## EXERCISE INSTRUCTIONS
Your task is to copy the stretch of lines in the records below that begins with the line containing "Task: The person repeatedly" and ends with the line containing "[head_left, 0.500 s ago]", exactly as written, with nothing added.
+++++
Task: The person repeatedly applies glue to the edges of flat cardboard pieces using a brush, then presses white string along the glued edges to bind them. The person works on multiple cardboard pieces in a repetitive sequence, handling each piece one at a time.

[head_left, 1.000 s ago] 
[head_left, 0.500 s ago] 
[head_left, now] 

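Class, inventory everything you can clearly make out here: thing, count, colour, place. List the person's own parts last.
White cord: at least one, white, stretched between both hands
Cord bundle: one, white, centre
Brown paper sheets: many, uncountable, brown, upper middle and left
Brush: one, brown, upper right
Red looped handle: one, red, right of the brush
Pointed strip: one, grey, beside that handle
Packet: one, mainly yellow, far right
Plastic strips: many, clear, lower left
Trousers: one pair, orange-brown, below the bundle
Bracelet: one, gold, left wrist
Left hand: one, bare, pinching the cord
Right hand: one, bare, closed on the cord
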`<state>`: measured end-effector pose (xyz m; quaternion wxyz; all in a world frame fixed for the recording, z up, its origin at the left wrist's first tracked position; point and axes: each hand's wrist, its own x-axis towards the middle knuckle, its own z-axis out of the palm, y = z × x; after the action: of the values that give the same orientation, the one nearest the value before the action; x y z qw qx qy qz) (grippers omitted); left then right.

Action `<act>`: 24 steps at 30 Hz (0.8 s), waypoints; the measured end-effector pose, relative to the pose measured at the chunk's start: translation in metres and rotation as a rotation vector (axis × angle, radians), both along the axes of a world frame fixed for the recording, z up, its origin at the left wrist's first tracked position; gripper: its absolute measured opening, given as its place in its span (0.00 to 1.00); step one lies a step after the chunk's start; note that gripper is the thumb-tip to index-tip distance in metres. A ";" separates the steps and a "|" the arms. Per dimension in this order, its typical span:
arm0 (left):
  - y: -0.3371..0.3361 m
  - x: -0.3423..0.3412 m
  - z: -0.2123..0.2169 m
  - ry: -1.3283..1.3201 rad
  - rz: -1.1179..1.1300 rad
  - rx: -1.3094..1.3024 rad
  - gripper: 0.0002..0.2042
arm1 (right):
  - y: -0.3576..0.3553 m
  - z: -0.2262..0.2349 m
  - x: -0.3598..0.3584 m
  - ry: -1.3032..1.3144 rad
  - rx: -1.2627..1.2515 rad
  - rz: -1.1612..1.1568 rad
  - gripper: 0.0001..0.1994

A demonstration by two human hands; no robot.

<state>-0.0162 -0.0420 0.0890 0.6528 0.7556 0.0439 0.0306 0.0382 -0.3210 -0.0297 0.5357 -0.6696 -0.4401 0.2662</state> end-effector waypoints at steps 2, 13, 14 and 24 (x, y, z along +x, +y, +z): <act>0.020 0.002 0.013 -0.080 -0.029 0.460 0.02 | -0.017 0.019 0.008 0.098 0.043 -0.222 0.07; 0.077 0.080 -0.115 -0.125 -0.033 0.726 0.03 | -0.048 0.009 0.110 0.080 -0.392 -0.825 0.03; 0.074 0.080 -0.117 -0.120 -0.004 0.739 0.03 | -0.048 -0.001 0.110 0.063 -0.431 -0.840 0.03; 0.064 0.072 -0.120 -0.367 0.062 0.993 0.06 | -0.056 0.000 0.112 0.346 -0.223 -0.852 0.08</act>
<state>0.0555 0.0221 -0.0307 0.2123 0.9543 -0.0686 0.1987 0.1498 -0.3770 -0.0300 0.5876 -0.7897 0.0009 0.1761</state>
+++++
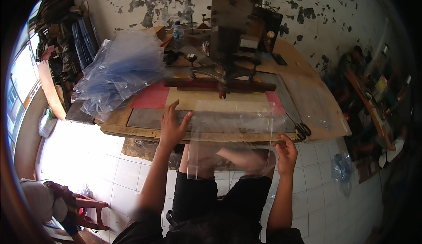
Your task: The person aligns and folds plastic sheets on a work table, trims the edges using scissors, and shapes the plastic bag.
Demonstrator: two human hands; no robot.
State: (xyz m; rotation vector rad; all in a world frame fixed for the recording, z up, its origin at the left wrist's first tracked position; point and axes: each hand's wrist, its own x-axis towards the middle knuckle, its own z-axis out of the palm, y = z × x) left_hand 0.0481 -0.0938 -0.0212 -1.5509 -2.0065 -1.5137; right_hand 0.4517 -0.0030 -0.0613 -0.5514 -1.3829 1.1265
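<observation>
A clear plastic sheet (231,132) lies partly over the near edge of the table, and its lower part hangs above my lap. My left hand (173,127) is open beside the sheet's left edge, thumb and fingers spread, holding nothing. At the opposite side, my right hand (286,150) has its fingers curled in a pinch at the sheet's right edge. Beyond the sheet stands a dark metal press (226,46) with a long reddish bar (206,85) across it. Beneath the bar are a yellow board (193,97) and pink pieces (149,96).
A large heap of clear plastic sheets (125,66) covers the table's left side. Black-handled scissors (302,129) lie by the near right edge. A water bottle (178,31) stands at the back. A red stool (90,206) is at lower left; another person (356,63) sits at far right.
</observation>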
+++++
## YOUR SOLUTION
Task: The person repeatedly applies glue to the edges of flat cardboard pieces using a brush, then presses white string along the glued edges to bind them. The person works on multiple cardboard pieces in a repetitive sequence, handling each piece one at a time.

[head_left, 1.000 s ago] 
[head_left, 0.500 s ago] 

Nothing remains to be done for this exercise.